# Exploration of DNS-over-HTTPS Traffic Dataset

The purpose of this notebook is to visualize the charactersitics of the DNS-over-HTTPS (DoH) dataset. We will calculate and visualize multiple aspects of the data to gain insights and a deeper understanding of its underlying patterns. In order to achieve this, we will use standard data exploration techniques and try to create a variety of plots, including correlations, scatter plots, and histograms.

## Data Preparation
We start by loading two existing datasets of statistical features of TCP connections carrying DoH traffic into a Pandas dataframe. One dataset contains normal traffic and the other one malicious traffic. 

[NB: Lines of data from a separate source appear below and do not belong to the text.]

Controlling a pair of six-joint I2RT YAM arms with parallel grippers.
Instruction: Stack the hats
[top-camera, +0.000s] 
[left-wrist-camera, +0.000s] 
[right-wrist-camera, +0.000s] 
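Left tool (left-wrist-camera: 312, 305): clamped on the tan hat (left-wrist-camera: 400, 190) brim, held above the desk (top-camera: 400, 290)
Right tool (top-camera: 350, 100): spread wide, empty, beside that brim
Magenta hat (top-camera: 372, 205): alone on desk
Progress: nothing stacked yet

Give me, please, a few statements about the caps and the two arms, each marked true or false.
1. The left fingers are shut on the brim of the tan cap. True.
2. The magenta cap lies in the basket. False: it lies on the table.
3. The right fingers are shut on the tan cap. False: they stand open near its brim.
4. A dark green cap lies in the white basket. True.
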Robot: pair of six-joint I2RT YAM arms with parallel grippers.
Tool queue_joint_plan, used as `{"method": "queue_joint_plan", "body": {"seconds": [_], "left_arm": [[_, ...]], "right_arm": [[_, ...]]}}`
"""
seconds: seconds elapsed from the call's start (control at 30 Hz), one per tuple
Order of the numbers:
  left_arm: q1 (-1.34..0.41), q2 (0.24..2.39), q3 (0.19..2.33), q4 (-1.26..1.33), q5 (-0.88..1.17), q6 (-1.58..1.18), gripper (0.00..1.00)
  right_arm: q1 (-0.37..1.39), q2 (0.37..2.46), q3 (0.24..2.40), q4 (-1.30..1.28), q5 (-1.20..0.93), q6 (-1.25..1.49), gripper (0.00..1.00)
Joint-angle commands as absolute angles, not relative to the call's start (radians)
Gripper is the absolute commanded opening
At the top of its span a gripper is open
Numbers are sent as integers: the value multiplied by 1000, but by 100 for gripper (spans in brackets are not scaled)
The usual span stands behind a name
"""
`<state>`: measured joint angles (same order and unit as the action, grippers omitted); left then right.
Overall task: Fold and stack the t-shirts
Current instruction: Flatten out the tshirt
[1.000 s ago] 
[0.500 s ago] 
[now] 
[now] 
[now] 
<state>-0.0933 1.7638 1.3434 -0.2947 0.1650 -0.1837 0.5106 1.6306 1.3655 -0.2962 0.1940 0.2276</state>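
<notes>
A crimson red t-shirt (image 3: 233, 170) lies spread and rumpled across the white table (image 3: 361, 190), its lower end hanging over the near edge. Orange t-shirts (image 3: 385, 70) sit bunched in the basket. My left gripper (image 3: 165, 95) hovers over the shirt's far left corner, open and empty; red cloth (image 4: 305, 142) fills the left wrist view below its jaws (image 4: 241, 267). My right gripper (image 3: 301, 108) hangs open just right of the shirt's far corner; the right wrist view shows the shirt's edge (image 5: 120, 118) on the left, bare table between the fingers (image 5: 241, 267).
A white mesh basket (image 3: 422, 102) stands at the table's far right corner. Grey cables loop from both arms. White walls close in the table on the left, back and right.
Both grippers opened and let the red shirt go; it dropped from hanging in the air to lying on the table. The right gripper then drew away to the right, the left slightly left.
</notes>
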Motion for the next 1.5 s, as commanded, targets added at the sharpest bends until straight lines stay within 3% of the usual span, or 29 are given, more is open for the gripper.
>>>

The datasets are in CSV format with a column for each feature. The Pandas dataframe allows us to read the CSV file into a Python data structure that is very similar to an Excel sheet. 

In [None]:
# The file that contains the normal DoH traffic data. In this case, we are using the traffic generated 
# using the Cloudflare dataset.
normal_doh_traffic_dataset = '../doh_traffic_datasets/normal_doh_traffic_cloudflare_server.csv'

# The file that contains the malicious DoH traffic. We are using DoH traffic that carries a dnscat 
# tunnel for data exfiltration. 
malicious_doh_traffic_dataset = '../doh_traffic_datasets/dnscat2_data_4.csv'

# Import the pandas library
import pandas as pd

# Load the datasets into Pandas dataframes
normal_traffic_df    = pd.read_csv(normal_doh_traffic_dataset)
malicious_traffic_df = pd.read_csv(malicious_doh_traffic_dataset)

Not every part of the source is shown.